Work instruction: Nothing should be left out: repeat all the data exactly.

(Record extracts begins)

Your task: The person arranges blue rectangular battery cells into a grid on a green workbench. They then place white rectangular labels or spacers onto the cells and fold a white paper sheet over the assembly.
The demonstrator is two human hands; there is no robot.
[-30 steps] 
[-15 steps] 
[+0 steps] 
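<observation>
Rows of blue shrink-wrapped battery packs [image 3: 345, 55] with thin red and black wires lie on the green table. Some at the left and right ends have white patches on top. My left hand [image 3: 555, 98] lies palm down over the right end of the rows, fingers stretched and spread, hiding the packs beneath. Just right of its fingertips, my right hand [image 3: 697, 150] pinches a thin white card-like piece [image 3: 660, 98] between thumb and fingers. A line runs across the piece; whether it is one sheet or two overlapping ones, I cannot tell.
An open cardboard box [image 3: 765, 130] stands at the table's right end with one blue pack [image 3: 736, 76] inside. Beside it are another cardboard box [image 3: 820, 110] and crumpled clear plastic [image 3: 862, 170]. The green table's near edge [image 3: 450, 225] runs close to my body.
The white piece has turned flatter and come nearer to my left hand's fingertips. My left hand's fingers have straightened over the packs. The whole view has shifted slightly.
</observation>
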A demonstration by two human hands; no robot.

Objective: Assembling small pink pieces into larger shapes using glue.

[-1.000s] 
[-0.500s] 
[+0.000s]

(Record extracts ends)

Completed exercise:
Your task: The person arranges blue rectangular battery cells into a grid on a green workbench. They then place white rectangular labels or spacers onto the cells and fold a white paper sheet over the assembly.
The demonstrator is two human hands; there is no robot.
[-30 steps] 
[-15 steps] 
[+0 steps] 
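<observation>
Rows of blue shrink-wrapped battery packs [image 3: 345, 55] with thin red and black wires lie on the green table. Some at the left and right ends have white patches on top. My left hand [image 3: 555, 98] lies palm down over the right end of the rows, fingers stretched and spread, hiding the packs beneath. Just right of its fingertips, my right hand [image 3: 697, 150] pinches a thin white card-like piece [image 3: 660, 98] between thumb and fingers. A line runs across the piece; whether it is one sheet or two overlapping ones, I cannot tell.
An open cardboard box [image 3: 765, 130] stands at the table's right end with one blue pack [image 3: 736, 76] inside. Beside it are another cardboard box [image 3: 820, 110] and crumpled clear plastic [image 3: 862, 170]. The green table's near edge [image 3: 450, 225] runs close to my body.
The white piece has turned flatter and come nearer to my left hand's fingertips. My left hand's fingers have straightened over the packs. The whole view has shifted slightly.
</observation>
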A demonstration by two human hands; no robot.

Objective: Assembling small pink pieces into larger shapes using glue.

[-1.000s] 
[-0.500s] 
[+0.000s]

With this, the exercise has been completed.